“The Cuban people hold a special place in the hearts of the peoples of Africa. The Cuban internationalists have made a contribution to African independence, freedom and justice, unparalleled for its principled and selfless character…Cubans came to our region as doctors, teachers, soldiers, agricultural experts, but never as colonizers. They have shared the same trenches with us in the struggle against colonialism, underdevelopment, and apartheid. Hundreds of Cubans have given their lives, literally, in a struggle that was, first and foremost, not theirs but ours. As Southern Africans we salute them. We vow never to forget this unparalleled example of selfless internationalism.”— Nelson Mandela
On November 5, 1975 in response to a direct and urgent request from the government of Angola, the Cuba initiated Operation Carlota. Having just achieved independence after a long and brutal anti-colonial struggle, Angola confronted an invasion by racist South Africa. South Africa was determined to destroy the Black government of the newly independent Angola. Operation Carlota was decisive in not only stopping the South African drive to Luanda (the capital) but also in pushing the South Africans out of Angola. The defeat of the South African forces was a major development in the African anti-colonial struggle.
The World, a Black South African newspaper, underscored the significance: “Black Africa is riding the crest of a wave generated by the Cuban success in Angola. Black Africa is tasting the heady wine of the possibility of realizing the dream of “total liberation.”

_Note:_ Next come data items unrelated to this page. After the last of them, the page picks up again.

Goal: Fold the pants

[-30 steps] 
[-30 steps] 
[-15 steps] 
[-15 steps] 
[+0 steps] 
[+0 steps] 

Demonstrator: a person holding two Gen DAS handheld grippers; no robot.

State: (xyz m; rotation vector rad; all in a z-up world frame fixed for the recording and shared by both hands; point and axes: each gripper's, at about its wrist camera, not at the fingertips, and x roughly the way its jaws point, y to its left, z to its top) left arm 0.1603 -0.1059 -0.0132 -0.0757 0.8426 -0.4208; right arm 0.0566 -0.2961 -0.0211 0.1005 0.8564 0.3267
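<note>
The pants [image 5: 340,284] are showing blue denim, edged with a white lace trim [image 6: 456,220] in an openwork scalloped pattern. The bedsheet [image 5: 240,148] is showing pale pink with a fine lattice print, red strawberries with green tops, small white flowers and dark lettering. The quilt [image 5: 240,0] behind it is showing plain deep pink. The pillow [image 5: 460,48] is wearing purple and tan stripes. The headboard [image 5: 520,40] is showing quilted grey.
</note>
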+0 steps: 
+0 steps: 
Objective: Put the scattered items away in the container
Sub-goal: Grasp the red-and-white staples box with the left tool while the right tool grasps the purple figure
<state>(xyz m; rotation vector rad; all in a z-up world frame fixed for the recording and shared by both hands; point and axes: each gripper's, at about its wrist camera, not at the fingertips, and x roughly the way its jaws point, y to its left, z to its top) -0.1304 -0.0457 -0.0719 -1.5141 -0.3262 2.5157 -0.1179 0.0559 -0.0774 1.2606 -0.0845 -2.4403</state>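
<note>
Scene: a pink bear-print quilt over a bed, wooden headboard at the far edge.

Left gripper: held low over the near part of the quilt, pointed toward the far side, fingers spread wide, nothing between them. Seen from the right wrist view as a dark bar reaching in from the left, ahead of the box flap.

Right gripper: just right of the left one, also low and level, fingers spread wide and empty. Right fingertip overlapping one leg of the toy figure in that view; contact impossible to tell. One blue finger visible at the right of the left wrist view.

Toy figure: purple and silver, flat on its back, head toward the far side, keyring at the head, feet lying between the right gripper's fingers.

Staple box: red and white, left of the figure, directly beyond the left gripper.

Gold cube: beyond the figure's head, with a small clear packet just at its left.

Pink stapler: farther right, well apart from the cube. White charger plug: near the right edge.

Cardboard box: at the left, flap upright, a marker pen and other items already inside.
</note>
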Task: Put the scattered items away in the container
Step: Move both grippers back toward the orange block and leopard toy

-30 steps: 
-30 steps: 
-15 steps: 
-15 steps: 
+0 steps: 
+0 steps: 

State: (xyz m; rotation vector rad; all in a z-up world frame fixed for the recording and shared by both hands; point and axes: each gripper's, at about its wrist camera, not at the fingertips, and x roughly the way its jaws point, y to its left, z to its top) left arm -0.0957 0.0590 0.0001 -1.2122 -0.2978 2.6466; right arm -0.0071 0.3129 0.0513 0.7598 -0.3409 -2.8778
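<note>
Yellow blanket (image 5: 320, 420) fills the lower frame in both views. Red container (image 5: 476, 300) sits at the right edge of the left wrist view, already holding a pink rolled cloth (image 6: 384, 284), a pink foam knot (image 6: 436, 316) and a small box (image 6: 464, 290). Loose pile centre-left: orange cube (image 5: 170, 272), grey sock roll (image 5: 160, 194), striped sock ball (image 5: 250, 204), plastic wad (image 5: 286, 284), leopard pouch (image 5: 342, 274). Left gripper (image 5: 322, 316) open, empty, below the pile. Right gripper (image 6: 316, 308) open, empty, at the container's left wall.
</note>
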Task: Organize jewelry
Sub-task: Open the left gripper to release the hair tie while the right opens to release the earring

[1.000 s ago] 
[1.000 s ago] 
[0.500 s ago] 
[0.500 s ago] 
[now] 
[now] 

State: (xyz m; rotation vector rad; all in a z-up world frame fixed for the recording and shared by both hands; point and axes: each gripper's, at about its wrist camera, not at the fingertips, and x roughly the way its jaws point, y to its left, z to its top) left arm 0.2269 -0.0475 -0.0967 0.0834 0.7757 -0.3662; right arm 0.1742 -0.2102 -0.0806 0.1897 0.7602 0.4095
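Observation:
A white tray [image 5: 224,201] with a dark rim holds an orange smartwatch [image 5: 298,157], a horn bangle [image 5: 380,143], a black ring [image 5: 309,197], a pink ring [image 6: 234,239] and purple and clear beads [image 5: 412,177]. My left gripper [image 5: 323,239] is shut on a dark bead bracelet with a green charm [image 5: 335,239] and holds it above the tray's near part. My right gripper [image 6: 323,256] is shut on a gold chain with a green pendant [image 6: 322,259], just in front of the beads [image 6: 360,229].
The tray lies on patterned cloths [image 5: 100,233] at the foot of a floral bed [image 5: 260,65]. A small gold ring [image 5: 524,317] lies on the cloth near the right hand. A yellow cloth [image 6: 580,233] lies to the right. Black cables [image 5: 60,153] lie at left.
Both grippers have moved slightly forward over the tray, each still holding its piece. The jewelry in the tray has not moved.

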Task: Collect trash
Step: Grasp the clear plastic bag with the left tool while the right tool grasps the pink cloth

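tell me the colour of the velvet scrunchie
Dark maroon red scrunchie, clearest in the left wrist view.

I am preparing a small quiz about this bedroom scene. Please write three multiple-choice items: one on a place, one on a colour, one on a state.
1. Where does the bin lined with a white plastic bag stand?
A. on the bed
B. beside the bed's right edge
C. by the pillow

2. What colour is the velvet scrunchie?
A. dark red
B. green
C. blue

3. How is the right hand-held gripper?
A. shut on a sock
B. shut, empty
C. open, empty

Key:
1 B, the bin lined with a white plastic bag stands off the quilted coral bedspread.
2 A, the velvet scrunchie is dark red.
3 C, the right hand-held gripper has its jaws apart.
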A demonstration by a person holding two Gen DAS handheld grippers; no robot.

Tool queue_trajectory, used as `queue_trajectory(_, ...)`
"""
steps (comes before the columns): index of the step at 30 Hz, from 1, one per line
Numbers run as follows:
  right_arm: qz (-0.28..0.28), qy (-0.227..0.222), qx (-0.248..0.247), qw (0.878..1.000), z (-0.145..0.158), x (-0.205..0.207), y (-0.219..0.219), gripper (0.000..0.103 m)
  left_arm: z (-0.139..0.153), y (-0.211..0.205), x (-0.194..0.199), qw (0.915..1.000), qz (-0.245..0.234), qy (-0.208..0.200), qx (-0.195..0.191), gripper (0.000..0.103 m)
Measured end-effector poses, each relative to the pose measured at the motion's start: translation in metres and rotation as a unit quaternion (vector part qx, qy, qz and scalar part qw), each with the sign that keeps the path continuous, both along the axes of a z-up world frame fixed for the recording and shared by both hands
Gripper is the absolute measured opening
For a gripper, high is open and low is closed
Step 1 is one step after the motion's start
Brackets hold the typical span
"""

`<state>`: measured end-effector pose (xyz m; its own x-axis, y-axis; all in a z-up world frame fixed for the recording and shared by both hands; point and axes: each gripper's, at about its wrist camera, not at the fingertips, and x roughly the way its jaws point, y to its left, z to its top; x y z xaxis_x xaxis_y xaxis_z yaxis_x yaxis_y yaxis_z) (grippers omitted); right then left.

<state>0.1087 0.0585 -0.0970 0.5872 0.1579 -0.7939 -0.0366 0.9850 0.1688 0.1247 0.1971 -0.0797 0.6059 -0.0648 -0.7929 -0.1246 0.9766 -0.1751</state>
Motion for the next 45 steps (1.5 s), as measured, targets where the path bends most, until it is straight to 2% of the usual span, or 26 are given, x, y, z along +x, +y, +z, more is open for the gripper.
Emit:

Operation Carlota was named after the leader of a revolt against slavery that took place in Cuba on November 5, 1843. Operation Carlota, Cuba’s internationalist mission of solidarity with the Angolan and southern African peoples, was to last more than 15-years. During that time, more than 330,000 Cubans served in Angola. More than 2, 000 Cubans died defending Angolan independence and the freedom and right of self-determination of the peoples of southern Africa.
Since the triumph of the Cuban Revolution on January 1, 1959, Cuba has engaged in ongoing solidarity with the peoples and the continent of Africa. In paying tribute to Cuba’s assistance to African liberation struggles, Amilcar Cabral (celebrated leader of the anti-colonial and national liberation struggle in Guinea Bissau and Cape Verde) stated: “I don’t believe in life after death, but if there is, we can be sure that the souls of our forefathers who were taken away to America to be slaves are rejoicing today to see their children reunited and working together to help us be independent and free.”
On November 13 and 14, 2015 we will commemorate the 40th anniversary of Cuba’s crucial role in the southern African national and anti-colonial liberation struggles, as well as, discuss and examine Cuba’s ongoing solidarity with Africa and Africans, and other peoples of the world.